Many websites have a - huge- part in their cookie wall, called ‘legitimate interest’. I never allow them and i wonder; is this just a loophole to be able to force certain cookies on us anyway?
I can’t imagine it is harmless, but i never hear anyone discussing these type of cookies.
EDIT: Everyone, thank you so much for taking the effort to answer. These replies were very helpful and often quite detailed. I’ve read them all and it certainly gives food for thought. I also read that EU page, which is indeed not really clarifying much.
I agree that we need to do as much as possible to block all these invaders of our privacy, though it is ridiculous that we have to make so much effort to protect ourselves. And i know many people around me, who just let it all happen and are sometimes not even aware of such things as trackers. And honestly, they shouldn’t have to be aware, it is infuriating that these things are either allowed, or those companies taking the - small - risk to get away with it, because most people won’t bother with law suits and what not, certainly not when so many websites have these shady practices…

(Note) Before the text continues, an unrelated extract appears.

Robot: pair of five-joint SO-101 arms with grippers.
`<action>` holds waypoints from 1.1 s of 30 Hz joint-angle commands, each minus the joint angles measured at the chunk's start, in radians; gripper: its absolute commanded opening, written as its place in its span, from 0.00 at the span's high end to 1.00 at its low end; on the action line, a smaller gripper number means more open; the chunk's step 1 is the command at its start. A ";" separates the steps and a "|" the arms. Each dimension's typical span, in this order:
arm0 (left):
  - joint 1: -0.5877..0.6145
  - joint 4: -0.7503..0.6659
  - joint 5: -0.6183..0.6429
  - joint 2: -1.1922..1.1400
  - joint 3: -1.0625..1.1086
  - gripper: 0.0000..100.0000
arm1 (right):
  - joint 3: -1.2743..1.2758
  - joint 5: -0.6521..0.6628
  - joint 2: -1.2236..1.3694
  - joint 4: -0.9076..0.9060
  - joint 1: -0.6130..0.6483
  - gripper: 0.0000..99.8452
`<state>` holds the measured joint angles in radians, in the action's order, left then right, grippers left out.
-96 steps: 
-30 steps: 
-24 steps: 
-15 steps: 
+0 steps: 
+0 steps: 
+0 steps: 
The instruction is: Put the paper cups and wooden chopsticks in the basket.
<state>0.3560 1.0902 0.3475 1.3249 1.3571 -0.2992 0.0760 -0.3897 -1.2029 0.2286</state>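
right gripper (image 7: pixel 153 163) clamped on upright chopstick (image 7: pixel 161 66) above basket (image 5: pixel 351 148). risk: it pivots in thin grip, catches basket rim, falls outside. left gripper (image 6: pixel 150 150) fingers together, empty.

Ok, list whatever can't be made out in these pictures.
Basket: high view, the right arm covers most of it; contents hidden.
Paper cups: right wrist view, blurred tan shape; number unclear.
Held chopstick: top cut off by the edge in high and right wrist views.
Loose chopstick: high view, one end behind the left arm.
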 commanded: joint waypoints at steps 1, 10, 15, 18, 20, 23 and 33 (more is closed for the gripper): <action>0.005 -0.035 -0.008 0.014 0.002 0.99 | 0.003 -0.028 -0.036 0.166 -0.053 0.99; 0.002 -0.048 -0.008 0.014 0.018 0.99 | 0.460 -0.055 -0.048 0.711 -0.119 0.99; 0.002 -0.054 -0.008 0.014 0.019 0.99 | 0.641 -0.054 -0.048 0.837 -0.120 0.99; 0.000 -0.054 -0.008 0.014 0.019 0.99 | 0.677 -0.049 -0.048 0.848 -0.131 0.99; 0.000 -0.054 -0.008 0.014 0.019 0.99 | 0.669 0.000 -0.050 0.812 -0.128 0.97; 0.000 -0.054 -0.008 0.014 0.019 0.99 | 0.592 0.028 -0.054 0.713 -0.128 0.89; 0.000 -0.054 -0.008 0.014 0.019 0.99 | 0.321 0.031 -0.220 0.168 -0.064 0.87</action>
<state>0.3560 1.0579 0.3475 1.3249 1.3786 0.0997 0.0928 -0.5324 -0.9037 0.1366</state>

Again, thank you; i’m glad i asked :-)
No, legitimate interest goes further than functionally required cookies. Legitimate interest can be treated to mean almost anything, because it refers to the “legitimate business interests of the data processor”. If you’re on a news website, it’s their business to show you ads and to get them to click on them. Therefore, it’s their best interests to improve the click-through rate. This can be used to justify tracking cookies as legitimate interest.
Would it survive the test of a day in court? I don’t know, maybe not, but it probably will never go that far, so it basically doesn’t matter anyways.
What’s an illegitimate interest?
It does already come with some limitations, though they’re also a matter of interpretation. For example “legitimate interests” cannot be applied to personal data of special categories and may thus not outweigh the rights and interests of the affected persons. This generally requires an assessment to be performed to ensure that is the case.
It’s not a get out of jail free card (despite a lot of companies seemingly thinking it is).
I was trying to say that, where an ad company’s legitimate interests are likely at odds with a user using another website.
Legitimate interests to do something sensible (like fraud/ddos protection) is easy to justify.
Legitimate interests for ad tracking is a lot harder to justify, so it’s easier and less risky to just ask for consent.
But yeh, it doesn’t really matter in the grand scheme of things. At the moment, at least.
It’s only the big prolific companies that are going to have difficulty. Or if a particularly knowledgeable person (or lawyer) has a bone to pick with a company.